I tried the MLB and NBA apps in Apple Vision Pro — and sports bars are in trouble

Apple Vision Pro next to MLB app for Vision Pro
(Image credit: Future)

I'm not saying that sports bars are going out of business anytime soon, but they could definitely be in trouble if the Apple Vision Pro is a sign of things to come.

I just tried the MLB App for Apple Vision Pro, and it brings a new level of immersion and interactivity to watching America's Pastime. I know what you're thinking. Baseball season hasn't started yet, but the MLB App is providing fans with a taste of the future — or, in this case, the past — with access to Game 1 of the 2023 Worlds Series between the Texas Rangers and Arizona Diamondbacks, an 11-inning nail-biter.

Apple Vision Pro – MLB App


♬ original sound - Tom’s Guide

I was immediately drawn in by the video player with a box score underneath and player stats on the right-hand side. And then I looked down and saw a 3D digital rendering of the ballpark showing all the players and who was on the bases. It gets better.

I could easily toggle between this field view and a vantage point right behind home plate showing the pitches as they were coming in. You could effortlessly see which pitches were strikes and which ones were balls based on the path of the ball. And when Leody Taveros walked, I toggled back to the field view and saw his icon float toward first base. 

The spatial audio in the MLB App is also impressive, as I could clearly hear the roar of the crowd enveloping me. It feels like you're part of the action. This is definitely one of the best Vision Pro apps so far. 

Apple Vision Pro – NBA App


♬ original sound - Tom’s Guide

The NBA App on Apple Vision Pro is awesome, especially for those who like to keep tabs on multiple games at once. With the Multiview feature and a League Pass subscription, you can stream up to 5 broadcasts live or on demand. And it's easy to glance at real-time player and team stats around the action as you watch. 

This app will get even better as the NBA starts to roll out Immersive video, giving users a courtside view and more. As NBA Commissioner Adam Silver told The Hollywood Reporter, “It can take you anywhere on the floor. It can give you the perspective of a player, it can bring you places that you could never otherwise go and absorb it.” 

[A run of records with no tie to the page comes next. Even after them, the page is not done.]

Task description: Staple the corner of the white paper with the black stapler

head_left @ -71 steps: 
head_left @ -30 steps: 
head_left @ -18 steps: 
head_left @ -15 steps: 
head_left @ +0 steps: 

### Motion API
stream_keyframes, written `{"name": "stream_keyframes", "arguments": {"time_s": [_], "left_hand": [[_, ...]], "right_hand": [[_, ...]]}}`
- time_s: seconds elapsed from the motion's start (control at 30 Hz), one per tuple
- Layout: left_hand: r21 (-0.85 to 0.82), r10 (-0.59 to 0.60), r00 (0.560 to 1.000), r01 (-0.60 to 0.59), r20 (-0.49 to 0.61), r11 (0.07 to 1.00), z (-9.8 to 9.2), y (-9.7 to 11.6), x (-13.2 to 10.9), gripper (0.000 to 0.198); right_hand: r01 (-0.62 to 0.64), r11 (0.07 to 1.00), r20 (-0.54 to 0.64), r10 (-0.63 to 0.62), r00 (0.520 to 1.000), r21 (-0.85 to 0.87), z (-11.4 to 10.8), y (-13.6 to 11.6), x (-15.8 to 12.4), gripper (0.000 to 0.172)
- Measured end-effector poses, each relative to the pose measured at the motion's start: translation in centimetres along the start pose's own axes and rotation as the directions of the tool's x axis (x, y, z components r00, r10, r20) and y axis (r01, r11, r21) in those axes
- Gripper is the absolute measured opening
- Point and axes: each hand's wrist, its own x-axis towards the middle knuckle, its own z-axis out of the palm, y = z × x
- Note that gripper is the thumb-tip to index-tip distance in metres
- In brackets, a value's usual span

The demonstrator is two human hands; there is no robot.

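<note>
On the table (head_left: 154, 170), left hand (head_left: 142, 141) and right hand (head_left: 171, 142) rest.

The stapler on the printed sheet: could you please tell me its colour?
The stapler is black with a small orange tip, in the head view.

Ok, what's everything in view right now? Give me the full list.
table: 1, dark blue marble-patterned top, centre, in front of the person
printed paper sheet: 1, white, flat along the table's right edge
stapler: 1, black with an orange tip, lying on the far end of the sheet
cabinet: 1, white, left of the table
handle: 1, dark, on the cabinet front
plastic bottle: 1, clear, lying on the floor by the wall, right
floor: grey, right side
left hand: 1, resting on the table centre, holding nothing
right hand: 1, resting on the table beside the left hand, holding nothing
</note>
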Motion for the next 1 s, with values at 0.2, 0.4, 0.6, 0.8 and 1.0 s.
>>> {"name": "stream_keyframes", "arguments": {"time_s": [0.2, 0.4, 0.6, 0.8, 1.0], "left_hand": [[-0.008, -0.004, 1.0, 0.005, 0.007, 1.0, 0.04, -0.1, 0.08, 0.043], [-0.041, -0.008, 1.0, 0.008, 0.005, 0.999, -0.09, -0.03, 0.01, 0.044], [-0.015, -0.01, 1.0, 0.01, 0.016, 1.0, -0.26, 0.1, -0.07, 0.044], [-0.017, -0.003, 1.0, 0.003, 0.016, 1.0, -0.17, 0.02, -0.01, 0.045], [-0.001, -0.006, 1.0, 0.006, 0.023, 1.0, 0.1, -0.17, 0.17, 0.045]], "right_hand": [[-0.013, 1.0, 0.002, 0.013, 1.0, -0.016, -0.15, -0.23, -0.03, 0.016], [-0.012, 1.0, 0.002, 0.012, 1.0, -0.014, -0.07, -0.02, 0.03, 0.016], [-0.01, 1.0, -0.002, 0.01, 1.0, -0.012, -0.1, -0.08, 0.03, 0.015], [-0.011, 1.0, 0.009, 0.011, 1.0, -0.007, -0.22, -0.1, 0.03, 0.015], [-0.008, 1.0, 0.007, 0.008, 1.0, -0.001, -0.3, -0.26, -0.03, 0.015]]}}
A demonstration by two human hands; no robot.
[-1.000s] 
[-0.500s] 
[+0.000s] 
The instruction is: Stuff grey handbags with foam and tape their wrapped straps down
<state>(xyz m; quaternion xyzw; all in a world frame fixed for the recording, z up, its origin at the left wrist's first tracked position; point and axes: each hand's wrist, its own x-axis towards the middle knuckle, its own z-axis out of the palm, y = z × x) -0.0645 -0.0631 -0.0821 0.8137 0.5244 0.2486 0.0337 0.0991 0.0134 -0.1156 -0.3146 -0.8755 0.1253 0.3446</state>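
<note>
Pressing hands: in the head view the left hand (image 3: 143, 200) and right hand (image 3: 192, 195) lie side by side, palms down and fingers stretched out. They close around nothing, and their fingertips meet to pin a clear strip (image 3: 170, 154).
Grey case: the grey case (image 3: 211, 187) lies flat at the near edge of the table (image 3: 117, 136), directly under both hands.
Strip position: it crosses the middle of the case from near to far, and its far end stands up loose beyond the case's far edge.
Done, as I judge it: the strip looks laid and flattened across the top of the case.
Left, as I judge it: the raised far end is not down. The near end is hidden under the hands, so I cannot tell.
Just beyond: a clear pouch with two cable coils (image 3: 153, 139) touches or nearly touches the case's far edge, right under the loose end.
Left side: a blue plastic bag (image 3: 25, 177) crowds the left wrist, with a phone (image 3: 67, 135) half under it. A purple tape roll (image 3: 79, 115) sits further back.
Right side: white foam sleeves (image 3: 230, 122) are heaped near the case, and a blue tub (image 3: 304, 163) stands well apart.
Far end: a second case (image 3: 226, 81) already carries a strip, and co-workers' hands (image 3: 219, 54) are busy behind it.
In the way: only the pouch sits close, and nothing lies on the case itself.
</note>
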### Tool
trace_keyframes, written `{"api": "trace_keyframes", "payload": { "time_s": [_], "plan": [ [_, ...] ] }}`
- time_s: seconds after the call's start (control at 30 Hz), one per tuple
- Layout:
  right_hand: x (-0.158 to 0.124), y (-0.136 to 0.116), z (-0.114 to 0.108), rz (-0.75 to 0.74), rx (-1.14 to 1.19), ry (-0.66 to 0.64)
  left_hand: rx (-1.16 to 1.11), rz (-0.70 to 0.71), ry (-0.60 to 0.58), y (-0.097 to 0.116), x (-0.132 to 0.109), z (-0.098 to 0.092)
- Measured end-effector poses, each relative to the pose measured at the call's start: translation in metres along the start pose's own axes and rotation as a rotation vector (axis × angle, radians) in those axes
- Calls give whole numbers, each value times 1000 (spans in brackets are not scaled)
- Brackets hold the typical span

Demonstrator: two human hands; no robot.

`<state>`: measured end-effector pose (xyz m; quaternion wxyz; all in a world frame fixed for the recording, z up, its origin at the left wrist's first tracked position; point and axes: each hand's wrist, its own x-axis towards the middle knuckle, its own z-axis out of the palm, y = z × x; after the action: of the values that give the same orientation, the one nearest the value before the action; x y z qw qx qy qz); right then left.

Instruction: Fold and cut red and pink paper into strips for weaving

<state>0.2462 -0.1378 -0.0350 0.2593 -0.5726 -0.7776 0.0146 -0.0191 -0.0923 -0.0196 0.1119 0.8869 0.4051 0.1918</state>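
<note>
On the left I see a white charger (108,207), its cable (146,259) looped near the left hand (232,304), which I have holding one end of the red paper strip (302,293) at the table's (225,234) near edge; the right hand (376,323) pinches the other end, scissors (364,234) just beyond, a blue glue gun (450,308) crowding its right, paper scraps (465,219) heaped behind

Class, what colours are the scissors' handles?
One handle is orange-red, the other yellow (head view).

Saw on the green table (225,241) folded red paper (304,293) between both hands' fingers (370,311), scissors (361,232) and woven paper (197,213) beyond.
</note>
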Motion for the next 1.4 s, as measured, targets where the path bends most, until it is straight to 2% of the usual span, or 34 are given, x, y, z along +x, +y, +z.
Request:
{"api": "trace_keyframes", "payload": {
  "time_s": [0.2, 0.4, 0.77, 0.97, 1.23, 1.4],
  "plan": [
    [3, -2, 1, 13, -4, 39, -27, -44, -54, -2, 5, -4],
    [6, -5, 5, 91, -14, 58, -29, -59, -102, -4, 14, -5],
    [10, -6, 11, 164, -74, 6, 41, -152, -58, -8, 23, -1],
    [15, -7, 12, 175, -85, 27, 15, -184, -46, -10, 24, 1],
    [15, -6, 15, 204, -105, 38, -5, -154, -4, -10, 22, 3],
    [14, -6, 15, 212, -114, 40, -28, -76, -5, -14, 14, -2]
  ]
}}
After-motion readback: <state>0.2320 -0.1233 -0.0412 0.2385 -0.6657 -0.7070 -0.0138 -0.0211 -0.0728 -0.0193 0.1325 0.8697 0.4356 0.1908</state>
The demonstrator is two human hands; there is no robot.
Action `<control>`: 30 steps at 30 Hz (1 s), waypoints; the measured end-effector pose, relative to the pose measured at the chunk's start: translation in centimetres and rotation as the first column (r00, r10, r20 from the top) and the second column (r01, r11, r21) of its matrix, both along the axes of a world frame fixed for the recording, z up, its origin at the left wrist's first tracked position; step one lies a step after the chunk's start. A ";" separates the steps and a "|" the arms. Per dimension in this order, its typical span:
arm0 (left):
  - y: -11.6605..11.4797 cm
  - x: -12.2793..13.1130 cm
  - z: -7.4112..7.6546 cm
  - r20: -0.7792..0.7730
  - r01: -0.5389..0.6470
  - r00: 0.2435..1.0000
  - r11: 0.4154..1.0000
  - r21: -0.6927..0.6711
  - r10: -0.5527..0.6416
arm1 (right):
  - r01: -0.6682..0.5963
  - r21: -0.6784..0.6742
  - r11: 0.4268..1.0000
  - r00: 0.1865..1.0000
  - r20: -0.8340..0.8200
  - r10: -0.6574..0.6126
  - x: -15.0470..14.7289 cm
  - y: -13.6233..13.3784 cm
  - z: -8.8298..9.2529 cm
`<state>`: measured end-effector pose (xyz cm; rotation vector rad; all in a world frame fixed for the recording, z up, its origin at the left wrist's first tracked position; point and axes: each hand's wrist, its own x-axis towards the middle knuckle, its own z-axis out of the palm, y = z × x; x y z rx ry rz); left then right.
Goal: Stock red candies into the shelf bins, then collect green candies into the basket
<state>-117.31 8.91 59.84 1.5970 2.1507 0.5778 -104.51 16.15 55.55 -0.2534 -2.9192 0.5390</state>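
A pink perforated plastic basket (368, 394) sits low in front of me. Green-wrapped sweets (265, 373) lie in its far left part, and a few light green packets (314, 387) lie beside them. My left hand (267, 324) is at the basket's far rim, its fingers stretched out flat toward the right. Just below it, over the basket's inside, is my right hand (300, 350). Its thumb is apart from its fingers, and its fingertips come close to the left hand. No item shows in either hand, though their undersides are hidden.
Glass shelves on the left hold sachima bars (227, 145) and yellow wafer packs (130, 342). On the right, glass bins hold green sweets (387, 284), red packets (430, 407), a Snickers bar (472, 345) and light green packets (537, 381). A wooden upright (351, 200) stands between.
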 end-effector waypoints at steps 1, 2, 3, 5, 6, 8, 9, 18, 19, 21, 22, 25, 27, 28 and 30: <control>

Apple Vision Pro – PGA Tour Vision

PGA Tour Vision app Vision Pro

(Image credit: Future)

I'm not much of a golf fan, but PGA Tour Vision really brings a new dimension to watching the sport. You can view the actual holes from the biggest PGA Tour events in 3D, complete with live shot tracking. And there's a dedicated immersive mode if you want to feel like you're on the course. 

As you'd expect, there's a real-time leaderboard and quick access to live player scorecards and live stats, but it's cool to see the shot trail animations. You might not feel like you're one of the players, but you'll feel like your caddy-close to the action. 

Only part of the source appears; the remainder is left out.